Da findet man im Lehrerzimmer eines Tages einen Zettel an die Wand gepinnt, auf dem einer hemmungslos über 'diese Jugend' herzieht. Sie sind faul, ihre Fähigkeiten äußerst begrenzt und trotzdem sehr von sich überzeugt. In der ersten Emotion neigt man zur Zustimmung. Hier schreibt jemand aus der Praxis sich seinen Kummer vom Leib. Bis man an der Unterschrift merkt, dass dieses Zitat über 2000 Jahre alt ist.

Offensichtlich war es immer schon so, dass die Älteren über die Jüngeren geschimpft haben und nicht glaubten, diese würden eines Tages ihre bis dahin wohl geordnete Welt übernehmen können. Letztlich hat sich diese Skepsis wieder und wieder als unberechtigt erwiesen, entweder, weil die Jugend an ihren Aufgaben gewachsen ist, oder, weil die Älteren diese schlicht unterschätzt bzw. ihre eigenen Jugendsünden verdrängt haben.
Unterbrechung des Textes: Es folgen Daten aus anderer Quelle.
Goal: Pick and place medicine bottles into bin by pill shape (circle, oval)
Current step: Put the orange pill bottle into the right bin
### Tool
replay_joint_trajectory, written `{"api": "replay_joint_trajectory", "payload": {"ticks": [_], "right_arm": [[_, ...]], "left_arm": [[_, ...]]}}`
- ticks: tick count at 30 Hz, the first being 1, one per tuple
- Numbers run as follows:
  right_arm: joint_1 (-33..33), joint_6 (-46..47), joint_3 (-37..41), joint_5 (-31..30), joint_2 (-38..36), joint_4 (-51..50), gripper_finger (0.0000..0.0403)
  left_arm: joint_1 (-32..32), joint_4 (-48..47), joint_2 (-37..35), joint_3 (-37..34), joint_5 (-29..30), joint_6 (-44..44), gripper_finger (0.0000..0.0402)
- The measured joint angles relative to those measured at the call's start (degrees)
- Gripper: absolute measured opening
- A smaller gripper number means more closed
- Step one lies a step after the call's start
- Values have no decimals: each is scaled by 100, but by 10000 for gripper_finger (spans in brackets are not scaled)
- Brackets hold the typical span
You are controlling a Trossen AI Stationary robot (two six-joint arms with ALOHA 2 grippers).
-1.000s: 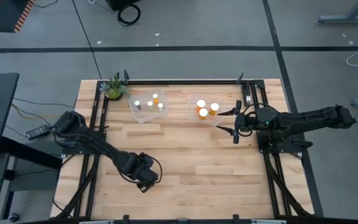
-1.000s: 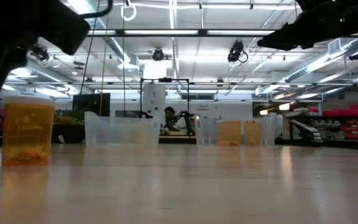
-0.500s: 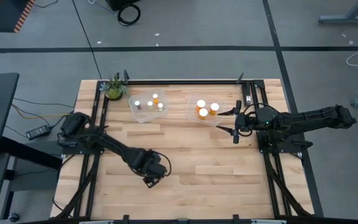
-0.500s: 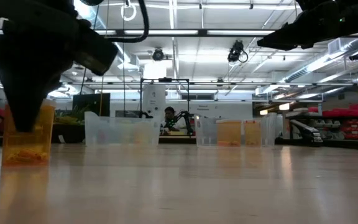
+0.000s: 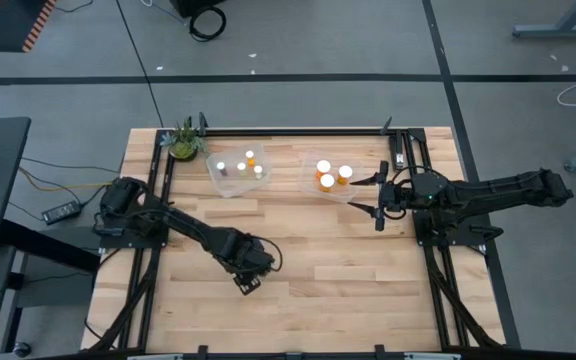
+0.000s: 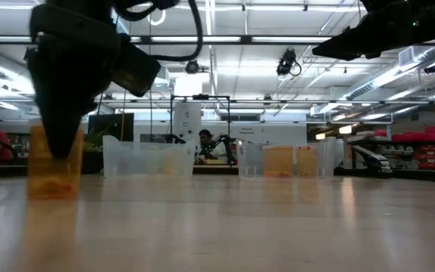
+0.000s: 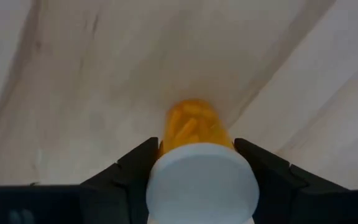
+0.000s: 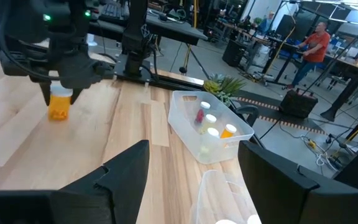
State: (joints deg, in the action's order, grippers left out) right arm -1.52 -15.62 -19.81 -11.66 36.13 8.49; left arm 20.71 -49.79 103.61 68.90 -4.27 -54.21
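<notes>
An orange medicine bottle (image 7: pixel 191 124) with a white cap (image 7: pixel 202 183) stands upright near the table's near middle. It also shows in the low view (image 6: pixel 53 177) and the right wrist view (image 8: pixel 59 107). My left gripper (image 5: pixel 247 276) reaches down over it and is shut on it, hiding it in the high view. My right gripper (image 5: pixel 378 197) hangs open and empty beside the right bin (image 5: pixel 330 190). That bin holds three orange bottles. The left bin (image 5: pixel 230 185) holds several bottles. My left gripper pinches the bottle's orange body (image 7: pixel 166 138) between its two fingers (image 7: pixel 138 158), just below the white cap. The fingers come from above, pointing down. The bottle is upright with its cap up. Its base (image 6: pixel 53 195) is at the tabletop; resting or just clear, I cannot tell.
A small green potted plant (image 5: pixel 184 140) stands at the far left corner. Both clear bins sit side by side near the far edge. Bare wood lies between the bins and the near edge. People show in the room beyond the table (image 8: pixel 308 50).
My left gripper has gone toward the table's right edge and come down over the orange bottle, its fingers now on either side of it. The bottle, still upright, has shifted a little toward the table's right.
</notes>
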Motion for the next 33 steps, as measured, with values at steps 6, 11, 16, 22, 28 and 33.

Trotzdem könnte es interessant sein, nach fast 40 Jahren Dienst als Berufsschullehrer einmal die Jugend von früher mit der heutigen zu vergleichen. Dabei sind die Unterschiede auf dem platten Land eindeutig größer als in den Städten. Man könnte auch sagen, beide haben sich einander angenähert.

Wenn ich mir überlege, wie mundfaul zum größten Teil die waren, die sich für den Beruf des Kfz-Mechanikers entschieden hatten. Schwer zu bewegen, irgend etwas von sich zu geben und das bei bis zu 8 Stunden Unterricht am Stück in der gleichen Klasse. Viel Stillarbeit war demnach angesagt mit mehr Mathematik (Fachrechnen) und viel mehr Fachzeichnen als heute. Glücklich, wenn dabei die Hände einigermaßen sauber waren.

Hilfsmittel für den Lehrer: Ja, da war diese Spirit-Carbon-Maschine mit Handkurbel und den nach Spiritus riechenden Arbeitsblättern. Mit zwei oder mehr Matrizen und entsprechend vielen Durchgängen war sogar Farbe möglich. Selbstverständlich erwarb man den Vorführerschein für 16-mm-Filmgeräte. Das Abspielen ging nicht immer unfallfrei ab. Allerdings konnte man sich nach einem Filmriss meist selbst weiterhelfen.

Wohl gab es mehr Ruhe, etwas vorzulesen oder vorlesen zu lassen. Irgendwie hatte man mehr Zeit, es kommt mir nachträglich weniger hektisch vor. Meist nahm man die gesamte Anzahl von Auszubildenden, die die Probezeit überstanden hatten, auch mit in die Gesellenprüfung, vielleicht dezimiert um die wenigen, die in der Zeit einen schweren Unfall, z.B. auch mit dem Motorrad erlitten hatten, weil sie den Beruf nicht mehr ausüben konnten. Heute kommt man häufig nur mit der halben Mannschaft an.

Es gab weniger Konflikte als heute, aber meiner Erinnerung nach wurden diese härter ausgetragen. Da konnte es sogar im Unterricht zu Handgreiflichkeiten kommen. Wer halt weniger Worte hat, schreitet rascher zu Taten. Ich vermisse etwas die Verlässlichkeit von damals. Was gesagt war, wurde eher als heute auch eingehalten. Die Klasse hielt mehr zusammen als einzelne mit dem Lehrer. Das einer den anderen 'anschwärzt', hat sich erst im Laufe der Zeit in das Schulleben eingeschlichen. Früher hätte es dafür 'Klassenkeile' gegeben.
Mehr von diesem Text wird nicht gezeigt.